Yeah. I’m going to speak for this audience, a little economist here, but the notion of investment and incentives in property rights, the centerpiece of your work, is not unlike the analogy to climate change where what you invest in, and your money and your profit and so forth, can have very, very severe side effects. And so in some ways, and I loved when you brought up the prison industrial system, I know a very imminent scholar who I just made a podcast with, Peter Temin from MIT is writing a book called Never Together about how the White system resisted change or pushed back. War on poverty becomes war on drugs kind of, they’re just different chapters from right after reconstruction to the present.

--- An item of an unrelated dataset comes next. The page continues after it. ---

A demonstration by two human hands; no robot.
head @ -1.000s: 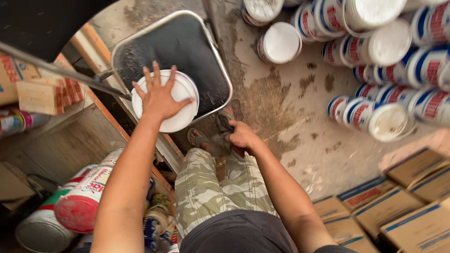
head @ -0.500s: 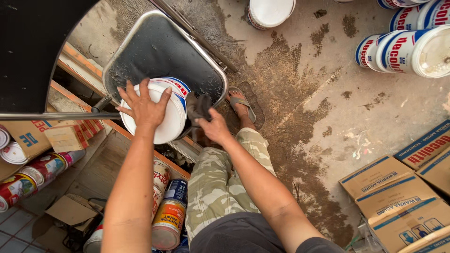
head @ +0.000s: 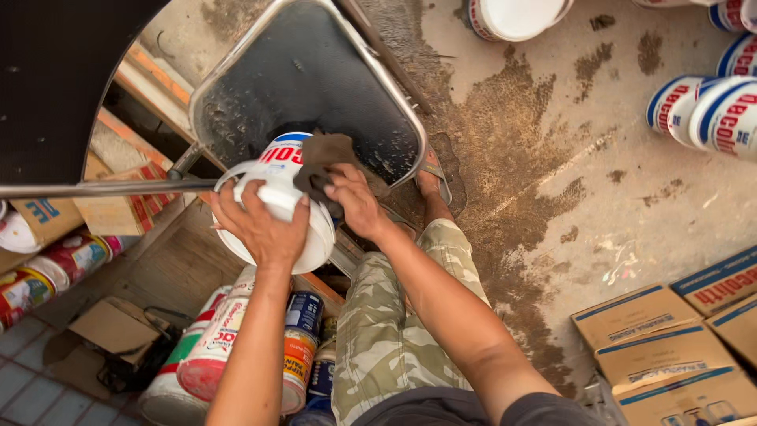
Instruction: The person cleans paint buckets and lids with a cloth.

But where it came to in the modern period was this enormous expense on mass incarceration. Note no expense or no budget really allocated for the education of the people in prison so they don’t return. And the enormous expense on what I’ll call weaponized law enforcement, which is what you might call damaging the communities. And so the notion of investment I understand, that’s how the place is organized in an unmindful way. Part of the mindfulness is seeing the side effects of how these systems work or what kind of almost like mutants, like high turbo charged law enforcement is a symptom of dysfunction and doing more of it isn’t healing anything. And-

Andre Perry:

And let me just… I just want to bring something up to accentuate that point. Higher education is usually on the discretionary side of state budgets, and in places where private prisons really took off it really squeezed, and as more money went in towards those investments you also took away money from higher education. So not only were you not educating the people who, whether you extracted people from communities or workforce and extracted that, then you don’t educate them while they’re in prison, and then you remove resources for the remaining population to get educated. I mean, it’s just the wrong investment strategy that only helps a few.

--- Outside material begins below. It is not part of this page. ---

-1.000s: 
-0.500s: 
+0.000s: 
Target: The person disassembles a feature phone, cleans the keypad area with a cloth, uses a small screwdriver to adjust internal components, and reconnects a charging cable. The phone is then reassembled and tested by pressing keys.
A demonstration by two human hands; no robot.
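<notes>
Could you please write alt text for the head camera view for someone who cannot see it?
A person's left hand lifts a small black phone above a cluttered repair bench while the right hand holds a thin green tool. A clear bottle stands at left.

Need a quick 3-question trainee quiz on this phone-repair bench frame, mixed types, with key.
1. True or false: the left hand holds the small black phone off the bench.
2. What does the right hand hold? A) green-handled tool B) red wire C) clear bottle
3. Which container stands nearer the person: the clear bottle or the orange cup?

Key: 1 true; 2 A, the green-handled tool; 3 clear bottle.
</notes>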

And it really is horrible for the community. So it’s this never ending cycle that we have to break, and again it’s rooted in this false sense of value. And I just want… I’ll tell you in another way. There’s another way to interpret my housing data, that when people look at Black communities they see twice as much crime than there actually is. They see worse education than there actually is. And they assume that that’s caused by the people in it. And it’s like you know, there’s really structural barriers that predict for this kind of outcome, and we need to remove those policies, those systems, that just constantly extract wealth and opportunity from Black people.

And one of the things we did for our studies is that we show, using Raj Chetty’s data that show how devaluation leads to lower economic mobility, and it’s not surprising where you see high devaluation you see lower economic mobility overall. People just are not advancing because of this. And so it’s just a death spiral that occurs when you don’t invest in things that are worthy of investment.

Rob Johnson:

I remember in 2016 I ran a conference, INET ran a conference in Detroit on race inequality. And though she couldn’t appear, she had a conflict, a woman at University of Michigan, Heather Ann Thompson, spent a lot of time with me talking about what was happening based on mass incarceration. And one of the big effects that she found in her work was when they essentially created privatized prisons, the pressure to get the beds filled if you will, led to more arrests, particularly of dads, in Detroit.

Second phase is after more dads are arrested, the performance of children in schools goes down. Third phase is the teachers who do not have complete control of the environment, including things like fathers of the children they educate going to prison, are being evaluated on the children’s national test scores and the best teachers started leaving because they couldn’t escape the environment. They were getting a downgrade over which they had no control.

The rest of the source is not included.